『磯崎新と藤森照信のモダニズム建築談義』

六耀社からご恵贈いただいた。ありがとうございます。

ふたりがレーモンドと吉村、前川と坂倉、白井と山口、大江と吉坂を論じるという、けっこう大作である。磯崎さんは、あいかわらず俯瞰的、理路整然、博識であるし、藤森さんはあいかわらずなんとか派弁証法なる芸風が豪華で、逸話は豊かで、今回は西洋アヴァンギャルドの理解も披露している。読み物として飽きさせない。

とくに主題は戦争をいかにモダニズムがきりぬけてきたかということで、裏歴史的な、暴露的な面白さもあるし、20世紀をどうとらえるかという論考につながってゆくのであろう。

とりあえず読者としてあるいは聴衆として的に、拍手でもすべきなのは、むしろ坂倉が西洋建築家に影響を与えたとか、日本の建築界は実質的に「近代の超克」をなしとげていた、というようなある種の自負のようなものであろう。それが構法、ディテール、理論、思想を素材として語られる。

そこで賛同でもないが批判でもないことを若干、思いつく。

まず20世紀の100年間、日本はほぼ西洋とシンクロしていた、先進/後進ではなく、同時代を生きていたという主張である。これは日本における都市計画法の成立が1919年であり、いわゆる先進国に遅れること若干にすぎず、本ブログでも、明治維新よりも19世紀と20世紀の切れ目を、日本と西洋がシンクロする閾として考えるべきではないかと主張したことがある。

つぎにモダン運動と国家の関係とか、世界大戦はどうしても大事件であるので、戦前戦後の連続/不連続がしばしばいわれるのであるが、そもそも国家そのものがモダンなのではないか。つまり宗教国家でも王国でもない国家は、モダンなのではないか。しかも資本主義をエンジンとする近代国家は、モダンそのものなのではないか。そしてそうした国家間の戦争、世界大戦もまた、モダンそのものではないか。などということを連想する。

であるなら、戦前前後の連続だの不連続だのはどうも問題のたてかたそのものが不十分なのである。

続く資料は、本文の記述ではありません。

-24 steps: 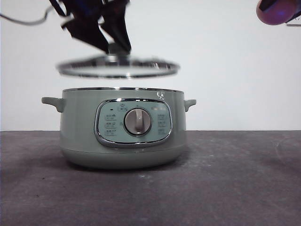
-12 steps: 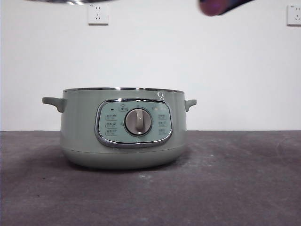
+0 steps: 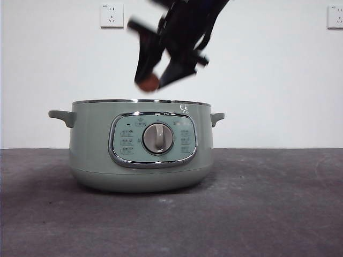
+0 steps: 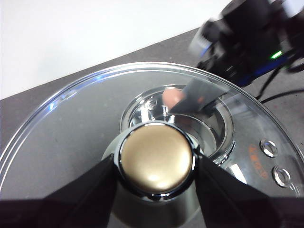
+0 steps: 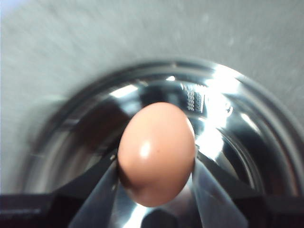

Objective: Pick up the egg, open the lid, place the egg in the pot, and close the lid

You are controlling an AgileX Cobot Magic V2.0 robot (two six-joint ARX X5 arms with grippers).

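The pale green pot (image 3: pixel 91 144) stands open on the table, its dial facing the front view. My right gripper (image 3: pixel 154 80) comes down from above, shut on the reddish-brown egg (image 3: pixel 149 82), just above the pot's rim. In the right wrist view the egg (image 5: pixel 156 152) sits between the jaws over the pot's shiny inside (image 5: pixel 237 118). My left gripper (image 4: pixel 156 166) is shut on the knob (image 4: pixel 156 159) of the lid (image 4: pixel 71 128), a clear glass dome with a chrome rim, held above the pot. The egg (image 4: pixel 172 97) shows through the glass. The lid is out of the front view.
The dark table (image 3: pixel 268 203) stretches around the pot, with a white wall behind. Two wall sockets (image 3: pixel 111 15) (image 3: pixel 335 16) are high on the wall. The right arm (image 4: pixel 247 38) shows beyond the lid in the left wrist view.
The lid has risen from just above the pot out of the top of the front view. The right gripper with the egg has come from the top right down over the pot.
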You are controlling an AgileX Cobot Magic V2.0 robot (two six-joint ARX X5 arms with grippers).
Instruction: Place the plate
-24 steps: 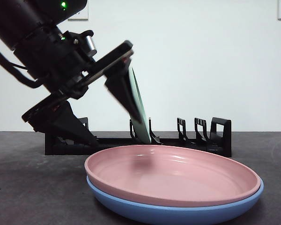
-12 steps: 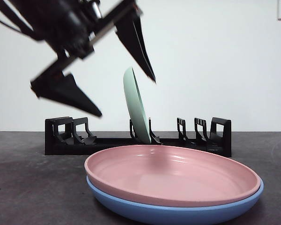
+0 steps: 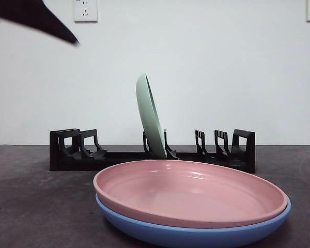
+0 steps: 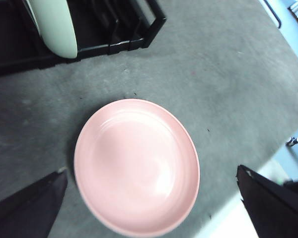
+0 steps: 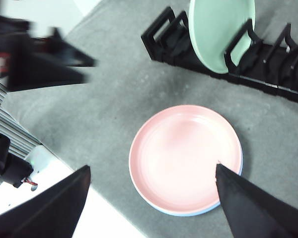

そのとき国家は実体というよりひとつの機構である。なぜなら、たとえば20世紀初頭では、ボトムアップ的な社会運動であったものが、国家負担となる。たとえば19世紀までは完全に民業であった住宅産業を、20世紀は国家が肩代わりするようになり、それを社会住宅や公共住宅などと呼ぶようになる。そのように考えると、国家はたしかに強力な実体のように存在するのであるが、しかしむしろ、ひとつの機構、機械なのかもしれない。だからそこに、モダン運動としての近代建築も、ときには容易に編入されうる。

そう考えれば、国家も戦争も、モダンの揺籃のようなものである。建築はこうした機械との接続を苦悩したのであるが、さいわいにも、日本の場合は比較的自由であり、生産的であった、ということについて、磯崎さんも藤森さんもおおむね合意のようである。